YOUR TASK:
Leave the images out. Give every line below again, precisely.

DATASET EXTRACT:
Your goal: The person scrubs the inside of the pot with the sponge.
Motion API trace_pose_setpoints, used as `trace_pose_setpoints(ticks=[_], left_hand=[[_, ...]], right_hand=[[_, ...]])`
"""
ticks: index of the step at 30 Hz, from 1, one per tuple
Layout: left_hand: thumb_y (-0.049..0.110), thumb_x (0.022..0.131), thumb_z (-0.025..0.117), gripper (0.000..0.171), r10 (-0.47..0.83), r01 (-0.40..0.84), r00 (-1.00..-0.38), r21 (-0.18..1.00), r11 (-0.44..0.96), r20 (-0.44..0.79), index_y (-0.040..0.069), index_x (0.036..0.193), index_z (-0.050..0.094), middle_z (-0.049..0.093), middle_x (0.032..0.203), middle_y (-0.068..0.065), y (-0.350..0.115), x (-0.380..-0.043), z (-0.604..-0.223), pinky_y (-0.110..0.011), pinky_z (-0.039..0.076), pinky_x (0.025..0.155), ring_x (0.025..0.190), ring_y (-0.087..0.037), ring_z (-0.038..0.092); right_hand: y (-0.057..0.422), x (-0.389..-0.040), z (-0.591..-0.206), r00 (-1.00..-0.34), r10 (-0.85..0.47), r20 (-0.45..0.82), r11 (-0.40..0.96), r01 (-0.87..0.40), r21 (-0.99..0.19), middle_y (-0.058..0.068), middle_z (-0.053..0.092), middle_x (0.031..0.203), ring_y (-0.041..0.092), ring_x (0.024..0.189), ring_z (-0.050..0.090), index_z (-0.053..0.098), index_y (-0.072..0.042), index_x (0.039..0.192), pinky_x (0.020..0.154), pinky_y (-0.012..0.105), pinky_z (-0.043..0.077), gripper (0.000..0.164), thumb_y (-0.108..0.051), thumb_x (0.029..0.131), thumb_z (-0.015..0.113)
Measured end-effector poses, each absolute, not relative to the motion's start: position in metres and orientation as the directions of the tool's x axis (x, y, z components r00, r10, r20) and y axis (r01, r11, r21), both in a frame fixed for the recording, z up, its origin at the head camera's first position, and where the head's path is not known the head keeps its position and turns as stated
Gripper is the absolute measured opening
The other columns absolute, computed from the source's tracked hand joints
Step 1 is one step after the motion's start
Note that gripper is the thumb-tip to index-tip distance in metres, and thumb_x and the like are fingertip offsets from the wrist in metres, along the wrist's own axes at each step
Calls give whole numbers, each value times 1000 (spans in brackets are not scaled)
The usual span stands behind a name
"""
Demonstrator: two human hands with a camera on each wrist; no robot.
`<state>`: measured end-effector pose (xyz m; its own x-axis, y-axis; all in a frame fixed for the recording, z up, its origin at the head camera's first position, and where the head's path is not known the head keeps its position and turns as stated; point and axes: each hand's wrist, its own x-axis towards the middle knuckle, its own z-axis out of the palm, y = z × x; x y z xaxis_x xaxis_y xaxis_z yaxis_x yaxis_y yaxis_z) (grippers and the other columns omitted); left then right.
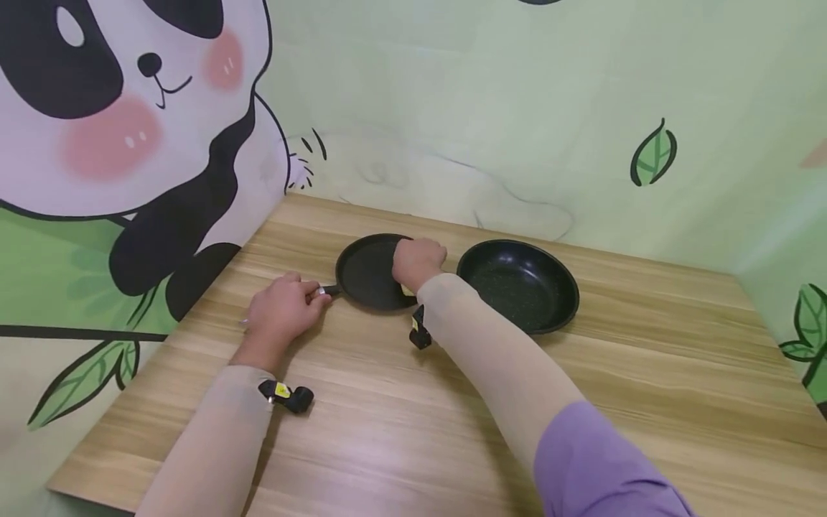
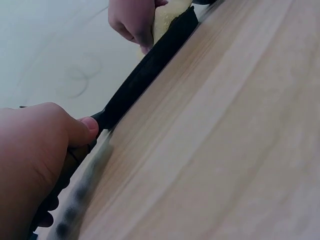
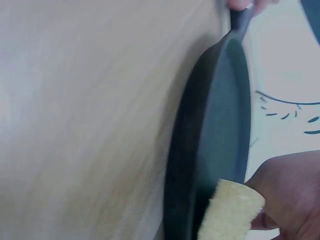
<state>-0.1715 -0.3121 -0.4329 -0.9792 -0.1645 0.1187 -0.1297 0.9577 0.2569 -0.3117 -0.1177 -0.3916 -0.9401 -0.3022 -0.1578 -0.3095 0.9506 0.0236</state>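
A flat black frying pan (image 1: 367, 271) with a low rim lies on the wooden table, its handle pointing left. My left hand (image 1: 281, 307) grips that handle, the thumb (image 2: 89, 125) lying along it in the left wrist view. Over the right side of the pan, my right hand (image 1: 418, 261) holds a pale yellow sponge (image 3: 232, 209) down at the pan's inner surface. Most of the sponge is hidden behind the hand in the head view.
A deeper black frying pan (image 1: 517, 287) stands just right of the flat one, partly behind my right forearm. The wooden table (image 1: 362, 416) meets a wall (image 1: 491, 108) at the back and a panda-painted wall (image 1: 194, 136) on the left.
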Motion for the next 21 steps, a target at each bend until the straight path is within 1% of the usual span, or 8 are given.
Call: trace_pose_setpoints(ticks=[2, 6, 8, 11, 14, 16, 19, 21], left_hand=[[47, 96, 62, 30, -166, -130, -979, 258, 957, 120, 20, 86, 65, 49, 87, -5, -312, -172, -433, -43, 40, 59, 78, -27, 51], [47, 96, 62, 29, -162, -123, -979, 268, 955, 126, 20, 85, 64, 48, 86, -5, -313, -172, -435, -41, 39, 58, 76, -26, 50], [46, 96, 62, 31, -159, -118, -978, 270, 956, 136, 19, 81, 62, 47, 86, -5, -313, -171, -435, -41, 38, 58, 75, -26, 49], [45, 97, 62, 34, -159, -117, -977, 266, 957, 141, 18, 77, 58, 47, 86, -5, -312, -171, -435, -41, 38, 57, 75, -26, 50], [43, 98, 60, 31, -179, -139, -975, 261, 955, 135, 16, 82, 62, 49, 87, -7, -309, -171, -435, -43, 41, 57, 78, -28, 52], [43, 98, 59, 30, -205, -167, -970, 259, 951, 127, 16, 92, 68, 51, 91, -9, -306, -172, -434, -46, 43, 59, 82, -30, 55], [44, 99, 57, 31, -265, -231, -959, 272, 934, 96, 16, 102, 72, 55, 96, -12, -299, -174, -432, -50, 47, 62, 88, -34, 59], [45, 99, 57, 33, -306, -278, -950, 283, 918, 59, 17, 100, 74, 60, 99, -13, -292, -178, -429, -52, 48, 65, 90, -35, 62]], right_hand=[[-115, -306, -388, -937, -294, -187, 953, -302, 14, 8, 67, 100, 20, 86, 57, 72, -15, 108, 76, 38, 49, 23, -29, 101, 56], [-109, -299, -383, -927, -304, -221, 951, -309, -15, 4, 67, 92, 18, 77, 55, 73, -15, 95, 69, 36, 49, 21, -30, 99, 58], [-105, -299, -381, -923, -321, -213, 946, -321, -32, 2, 65, 86, 18, 73, 54, 70, -15, 85, 62, 34, 48, 23, -31, 98, 59], [-95, -301, -378, -925, -344, -160, 939, -336, -78, 2, 61, 82, 18, 70, 53, 65, -15, 82, 56, 33, 45, 26, -33, 98, 56], [-79, -308, -369, -921, -376, -99, 919, -358, -163, 2, 58, 82, 18, 69, 51, 61, -14, 88, 53, 32, 40, 27, -36, 100, 50], [-65, -310, -357, -920, -390, -41, 901, -372, -225, 3, 61, 88, 19, 72, 53, 61, -12, 98, 57, 33, 42, 28, -37, 101, 49], [-39, -317, -337, -925, -381, -2, 886, -364, -287, 6, 66, 104, 22, 85, 60, 61, -10, 115, 70, 37, 49, 35, -40, 101, 49], [-20, -320, -325, -934, -358, 9, 889, -344, -302, 9, 66, 118, 26, 98, 63, 61, -9, 124, 81, 41, 52, 42, -42, 101, 50]])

REPLY TO THE EXERCISE:
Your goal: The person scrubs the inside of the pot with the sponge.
Motion API trace_pose_setpoints, used as `trace_pose_setpoints(ticks=[_], left_hand=[[_, ...]], right_hand=[[_, ...]])`
"""
ticks: index of the step at 30 Hz, from 1, one per tuple
Layout: left_hand: thumb_y (-0.049..0.110), thumb_x (0.022..0.131), thumb_z (-0.025..0.117), gripper (0.000..0.171), r10 (-0.47..0.83), r01 (-0.40..0.84), r00 (-1.00..-0.38), r21 (-0.18..1.00), r11 (-0.44..0.96), r20 (-0.44..0.79), index_y (-0.040..0.069), index_x (0.036..0.193), index_z (-0.050..0.094), middle_z (-0.049..0.093), middle_x (0.032..0.203), middle_y (-0.068..0.065), y (-0.350..0.115), x (-0.380..-0.043), z (-0.604..-0.223), pinky_y (-0.110..0.011), pinky_z (-0.039..0.076), pinky_x (0.025..0.155), ring_x (0.025..0.190), ring_y (-0.087..0.037), ring_z (-0.038..0.092); right_hand: y (-0.057..0.422), x (-0.389..-0.040), z (-0.591..-0.206), r00 (-1.00..-0.34), r10 (-0.85..0.47), r20 (-0.45..0.82), r11 (-0.40..0.96), r01 (-0.87..0.40), r21 (-0.99..0.19), middle_y (-0.058..0.068), middle_z (-0.053..0.092), middle_x (0.031..0.203), ring_y (-0.041..0.092), ring_x (0.024..0.189), ring_z (-0.050..0.090), index_z (-0.053..0.098), index_y (-0.072..0.042), index_x (0.039..0.192), pinky_x (0.020..0.154), pinky_y (-0.012..0.105), pinky_z (-0.043..0.077), gripper (0.000..0.164), thumb_y (-0.108..0.051), thumb_x (0.029..0.131), thumb_z (-0.015..0.113)
Measured end-effector poses, each absolute, not relative to the motion's start: position in metres and orientation as the directions of the tool's x axis (x, y, z components r00, r10, r20) and y axis (r01, r11, r21), both in a frame fixed for the recording, z up, its origin at the head camera's first position, and where the head's path is not known the head keeps its position and turns as stated
Gripper is the absolute measured opening
The other columns absolute, computed from the source's tracked hand joints
Step 1 is one step after the motion's start
Note that gripper is the thumb-tip to index-tip distance in metres, and thumb_x and the like are fingertip offsets from the wrist in metres, along the wrist's own axes at each step
Calls give whole numbers, each value times 1000 (spans in brackets are not scaled)
The usual span stands behind a name
"""
Demonstrator: two human hands with a camera on each wrist; no robot.
`<state>`: measured end-effector pose (xyz m; its own x-axis, y-axis; all in a frame fixed for the recording, z up, its origin at the head camera's first position, and where the head's path is not known the head keeps its position and turns as stated; point and axes: each hand's wrist, its own x-axis towards the middle knuckle, its own z-axis out of the palm, y = z × x; x y z xaxis_x xaxis_y xaxis_z yaxis_x yaxis_y yaxis_z) (grippers and the other columns omitted); left then right.
<state>-0.1715 -0.3121 -0.4329 -0.9792 -0.1645 0.1187 -0.1297 0.9577 0.2569 -0.3117 -0.1177 -0.3916 -0.9401 -0.3022 -0.1578 -0.3095 0.9506 0.0236</state>
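A flat black frying pan (image 1: 367, 271) with a low rim lies on the wooden table, its handle pointing left. My left hand (image 1: 281, 307) grips that handle, the thumb (image 2: 89, 125) lying along it in the left wrist view. Over the right side of the pan, my right hand (image 1: 418, 261) holds a pale yellow sponge (image 3: 232, 209) down at the pan's inner surface. Most of the sponge is hidden behind the hand in the head view.
A deeper black frying pan (image 1: 517, 287) stands just right of the flat one, partly behind my right forearm. The wooden table (image 1: 362, 416) meets a wall (image 1: 491, 108) at the back and a panda-painted wall (image 1: 194, 136) on the left.
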Motion for the next 21 steps, a target at each bend until the straight path is within 1% of the usual span, or 8 are given.
Call: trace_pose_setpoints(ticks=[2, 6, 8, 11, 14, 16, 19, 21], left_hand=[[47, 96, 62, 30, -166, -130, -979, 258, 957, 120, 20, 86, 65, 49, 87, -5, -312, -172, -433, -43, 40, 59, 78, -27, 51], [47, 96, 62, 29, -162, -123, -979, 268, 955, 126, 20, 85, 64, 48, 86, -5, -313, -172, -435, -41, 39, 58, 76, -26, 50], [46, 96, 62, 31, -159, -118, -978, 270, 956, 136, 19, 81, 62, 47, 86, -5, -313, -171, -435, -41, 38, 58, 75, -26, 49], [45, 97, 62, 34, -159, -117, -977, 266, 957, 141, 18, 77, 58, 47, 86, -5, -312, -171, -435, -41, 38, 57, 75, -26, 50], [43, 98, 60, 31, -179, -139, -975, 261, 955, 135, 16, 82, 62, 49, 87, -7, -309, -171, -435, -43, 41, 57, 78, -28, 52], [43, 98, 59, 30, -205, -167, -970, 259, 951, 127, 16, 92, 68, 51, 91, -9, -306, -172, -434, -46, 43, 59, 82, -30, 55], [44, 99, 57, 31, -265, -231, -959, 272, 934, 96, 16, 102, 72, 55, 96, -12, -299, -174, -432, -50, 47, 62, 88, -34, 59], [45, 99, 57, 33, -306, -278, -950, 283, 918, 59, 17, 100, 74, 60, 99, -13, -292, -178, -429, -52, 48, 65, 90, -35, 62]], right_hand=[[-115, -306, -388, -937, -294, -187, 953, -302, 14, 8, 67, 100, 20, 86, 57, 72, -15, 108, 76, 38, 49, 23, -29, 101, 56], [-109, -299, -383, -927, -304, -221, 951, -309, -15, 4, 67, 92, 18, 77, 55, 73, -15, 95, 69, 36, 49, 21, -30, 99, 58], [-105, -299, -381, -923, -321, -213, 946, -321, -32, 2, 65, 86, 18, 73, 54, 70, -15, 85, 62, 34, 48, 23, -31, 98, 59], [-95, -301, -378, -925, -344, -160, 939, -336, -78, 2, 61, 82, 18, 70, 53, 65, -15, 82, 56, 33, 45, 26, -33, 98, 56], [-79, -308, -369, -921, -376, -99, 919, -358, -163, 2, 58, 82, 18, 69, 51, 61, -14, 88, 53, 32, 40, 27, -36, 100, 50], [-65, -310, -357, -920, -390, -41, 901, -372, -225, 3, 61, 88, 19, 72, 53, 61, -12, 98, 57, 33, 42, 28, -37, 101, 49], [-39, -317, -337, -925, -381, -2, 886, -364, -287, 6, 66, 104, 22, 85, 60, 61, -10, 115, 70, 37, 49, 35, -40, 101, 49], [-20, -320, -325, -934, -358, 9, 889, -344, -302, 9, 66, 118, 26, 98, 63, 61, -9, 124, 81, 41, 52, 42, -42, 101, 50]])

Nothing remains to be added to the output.